EXERCISE REQUIREMENTS => The data should be printed again, exactly.

┌─ GIVEN DATA

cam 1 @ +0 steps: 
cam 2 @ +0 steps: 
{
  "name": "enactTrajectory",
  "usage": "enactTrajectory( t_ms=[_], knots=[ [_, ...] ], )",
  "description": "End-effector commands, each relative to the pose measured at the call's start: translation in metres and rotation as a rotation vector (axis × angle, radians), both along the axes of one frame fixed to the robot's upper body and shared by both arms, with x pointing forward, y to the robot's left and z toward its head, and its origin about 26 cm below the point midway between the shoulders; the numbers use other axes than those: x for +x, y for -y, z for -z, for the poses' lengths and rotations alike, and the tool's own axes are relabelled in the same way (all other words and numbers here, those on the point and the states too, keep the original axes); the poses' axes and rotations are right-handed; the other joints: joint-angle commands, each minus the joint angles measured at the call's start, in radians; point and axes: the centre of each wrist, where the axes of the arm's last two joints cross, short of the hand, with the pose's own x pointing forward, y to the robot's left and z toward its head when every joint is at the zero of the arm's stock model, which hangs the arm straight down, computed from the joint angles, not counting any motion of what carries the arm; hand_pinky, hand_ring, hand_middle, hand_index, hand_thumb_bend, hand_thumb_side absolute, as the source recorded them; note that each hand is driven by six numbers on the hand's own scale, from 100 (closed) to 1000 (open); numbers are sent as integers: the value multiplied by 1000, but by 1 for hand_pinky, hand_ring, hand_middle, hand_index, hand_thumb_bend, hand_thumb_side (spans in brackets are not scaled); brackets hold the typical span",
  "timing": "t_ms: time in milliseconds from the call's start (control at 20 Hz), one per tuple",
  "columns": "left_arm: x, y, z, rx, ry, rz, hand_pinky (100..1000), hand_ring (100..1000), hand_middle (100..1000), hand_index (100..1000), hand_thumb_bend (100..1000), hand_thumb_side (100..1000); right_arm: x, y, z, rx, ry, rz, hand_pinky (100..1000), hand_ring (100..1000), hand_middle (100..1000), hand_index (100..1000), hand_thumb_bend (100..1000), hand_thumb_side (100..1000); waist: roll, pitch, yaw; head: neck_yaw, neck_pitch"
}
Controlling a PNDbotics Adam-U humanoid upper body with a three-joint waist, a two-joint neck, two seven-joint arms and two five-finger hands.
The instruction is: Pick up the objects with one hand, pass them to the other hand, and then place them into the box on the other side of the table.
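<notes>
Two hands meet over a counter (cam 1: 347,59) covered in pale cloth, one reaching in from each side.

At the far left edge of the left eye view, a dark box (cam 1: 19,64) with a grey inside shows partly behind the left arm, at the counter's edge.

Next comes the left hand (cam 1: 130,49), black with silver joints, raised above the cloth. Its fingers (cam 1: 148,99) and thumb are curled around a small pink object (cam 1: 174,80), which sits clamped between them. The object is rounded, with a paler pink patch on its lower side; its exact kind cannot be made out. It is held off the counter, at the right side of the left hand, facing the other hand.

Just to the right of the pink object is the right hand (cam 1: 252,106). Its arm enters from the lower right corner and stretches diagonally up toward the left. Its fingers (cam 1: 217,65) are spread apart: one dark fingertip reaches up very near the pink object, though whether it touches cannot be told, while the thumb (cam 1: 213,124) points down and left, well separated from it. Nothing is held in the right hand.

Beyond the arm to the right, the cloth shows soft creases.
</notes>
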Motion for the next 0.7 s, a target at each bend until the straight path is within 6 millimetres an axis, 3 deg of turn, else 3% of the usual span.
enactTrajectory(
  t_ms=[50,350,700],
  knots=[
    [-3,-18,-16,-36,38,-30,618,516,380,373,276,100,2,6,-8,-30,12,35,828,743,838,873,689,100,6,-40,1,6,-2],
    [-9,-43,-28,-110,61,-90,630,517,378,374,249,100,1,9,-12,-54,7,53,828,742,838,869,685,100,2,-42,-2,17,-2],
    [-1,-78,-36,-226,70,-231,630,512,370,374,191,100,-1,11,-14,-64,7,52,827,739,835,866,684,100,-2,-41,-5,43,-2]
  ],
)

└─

RESPONSE =>
cam 1 @ +0 steps: 
cam 2 @ +0 steps: 
{
  "name": "enactTrajectory",
  "usage": "enactTrajectory( t_ms=[_], knots=[ [_, ...] ], )",
  "description": "End-effector commands, each relative to the pose measured at the call's start: translation in metres and rotation as a rotation vector (axis × angle, radians), both along the axes of one frame fixed to the robot's upper body and shared by both arms, with x pointing forward, y to the robot's left and z toward its head, and its origin about 26 cm below the point midway between the shoulders; the numbers use other axes than those: x for +x, y for -y, z for -z, for the poses' lengths and rotations alike, and the tool's own axes are relabelled in the same way (all other words and numbers here, those on the point and the states too, keep the original axes); the poses' axes and rotations are right-handed; the other joints: joint-angle commands, each minus the joint angles measured at the call's start, in radians; point and axes: the centre of each wrist, where the axes of the arm's last two joints cross, short of the hand, with the pose's own x pointing forward, y to the robot's left and z toward its head when every joint is at the zero of the arm's stock model, which hangs the arm straight down, computed from the joint angles, not counting any motion of what carries the arm; hand_pinky, hand_ring, hand_middle, hand_index, hand_thumb_bend, hand_thumb_side absolute, as the source recorded them; note that each hand is driven by six numbers on the hand's own scale, from 100 (closed) to 1000 (open); numbers are sent as integers: the value multiplied by 1000, but by 1 for hand_pinky, hand_ring, hand_middle, hand_index, hand_thumb_bend, hand_thumb_side (spans in brackets are not scaled); brackets hold the typical span",
  "timing": "t_ms: time in milliseconds from the call's start (control at 20 Hz), one per tuple",
  "columns": "left_arm: x, y, z, rx, ry, rz, hand_pinky (100..1000), hand_ring (100..1000), hand_middle (100..1000), hand_index (100..1000), hand_thumb_bend (100..1000), hand_thumb_side (100..1000); right_arm: x, y, z, rx, ry, rz, hand_pinky (100..1000), hand_ring (100..1000), hand_middle (100..1000), hand_index (100..1000), hand_thumb_bend (100..1000), hand_thumb_side (100..1000); waist: roll, pitch, yaw; head: neck_yaw, neck_pitch"
}
Controlling a PNDbotics Adam-U humanoid upper body with a three-joint waist, a two-joint neck, two seven-joint arms and two five-finger hands.
The instruction is: Pick up the objects with one hand, pass them to the other hand, and then place them into the box on the other side of the table.
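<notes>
Two hands meet over a counter (cam 1: 347,59) covered in pale cloth, one reaching in from each side.

At the far left edge of the left eye view, a dark box (cam 1: 19,64) with a grey inside shows partly behind the left arm, at the counter's edge.

Next comes the left hand (cam 1: 130,49), black with silver joints, raised above the cloth. Its fingers (cam 1: 148,99) and thumb are curled around a small pink object (cam 1: 174,80), which sits clamped between them. The object is rounded, with a paler pink patch on its lower side; its exact kind cannot be made out. It is held off the counter, at the right side of the left hand, facing the other hand.

Just to the right of the pink object is the right hand (cam 1: 252,106). Its arm enters from the lower right corner and stretches diagonally up toward the left. Its fingers (cam 1: 217,65) are spread apart: one dark fingertip reaches up very near the pink object, though whether it touches cannot be told, while the thumb (cam 1: 213,124) points down and left, well separated from it. Nothing is held in the right hand.

Beyond the arm to the right, the cloth shows soft creases.
</notes>
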Motion for the next 0.7 s, a target at each bend until the straight path is within 6 millimetres an axis, 3 deg of turn, else 3% of the usual span.
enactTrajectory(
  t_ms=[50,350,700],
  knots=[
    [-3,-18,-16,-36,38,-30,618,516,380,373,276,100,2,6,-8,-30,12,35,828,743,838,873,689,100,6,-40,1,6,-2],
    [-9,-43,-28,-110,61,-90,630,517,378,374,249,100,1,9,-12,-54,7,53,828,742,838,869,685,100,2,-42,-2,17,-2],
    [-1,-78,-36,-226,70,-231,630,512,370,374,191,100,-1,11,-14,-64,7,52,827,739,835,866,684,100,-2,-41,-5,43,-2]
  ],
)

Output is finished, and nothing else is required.